● **Problem details**: Omit all pictures. Quote only the lines from the one with "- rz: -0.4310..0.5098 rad" through the end of the material below.

────

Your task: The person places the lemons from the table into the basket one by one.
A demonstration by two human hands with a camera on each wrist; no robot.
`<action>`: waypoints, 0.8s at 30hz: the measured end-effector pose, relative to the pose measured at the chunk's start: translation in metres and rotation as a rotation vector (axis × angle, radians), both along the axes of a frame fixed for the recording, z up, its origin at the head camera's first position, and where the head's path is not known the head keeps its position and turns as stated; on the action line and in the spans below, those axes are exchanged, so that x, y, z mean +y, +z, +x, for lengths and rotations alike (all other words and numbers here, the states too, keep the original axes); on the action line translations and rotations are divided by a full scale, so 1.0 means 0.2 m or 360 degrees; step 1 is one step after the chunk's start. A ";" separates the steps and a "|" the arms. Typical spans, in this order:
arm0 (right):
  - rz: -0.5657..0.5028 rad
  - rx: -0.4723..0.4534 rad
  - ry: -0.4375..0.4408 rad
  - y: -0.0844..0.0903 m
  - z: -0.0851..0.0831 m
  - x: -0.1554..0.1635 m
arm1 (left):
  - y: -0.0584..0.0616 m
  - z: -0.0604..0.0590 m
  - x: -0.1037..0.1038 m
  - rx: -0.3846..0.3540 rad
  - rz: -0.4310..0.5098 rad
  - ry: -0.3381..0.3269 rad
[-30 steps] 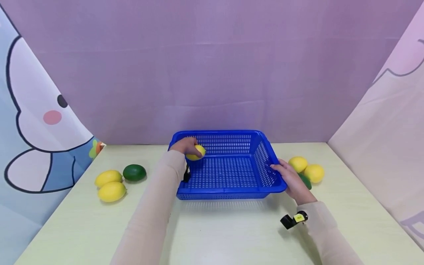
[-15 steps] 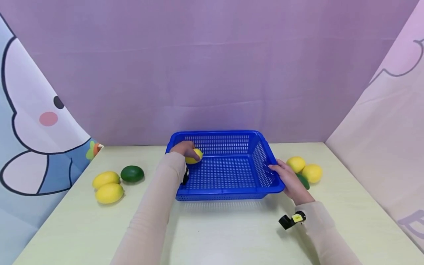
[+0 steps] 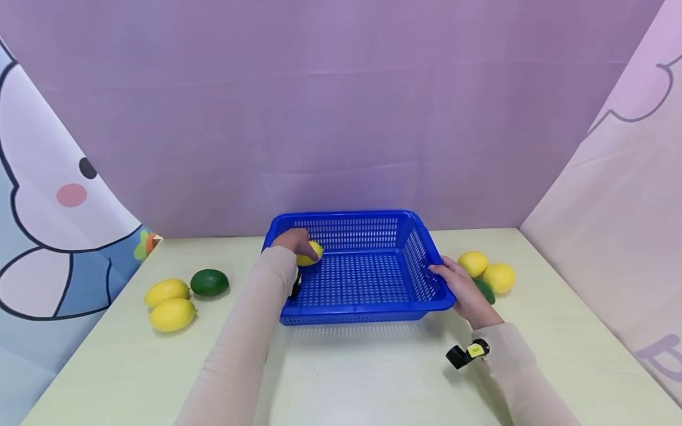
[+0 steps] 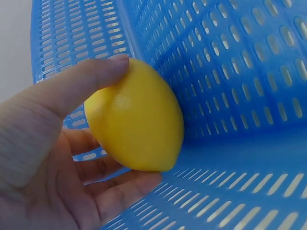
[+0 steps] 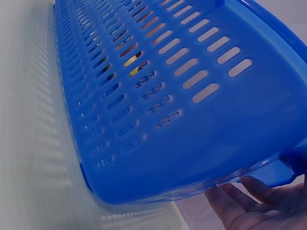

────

● **Task result**:
  - rz: -0.4310..0.5098 rad
  - ry: -0.3381..0.3269 rad
[-30 steps] 
[-15 steps] 
[+0 steps] 
[+0 steps] 
[+0 steps] 

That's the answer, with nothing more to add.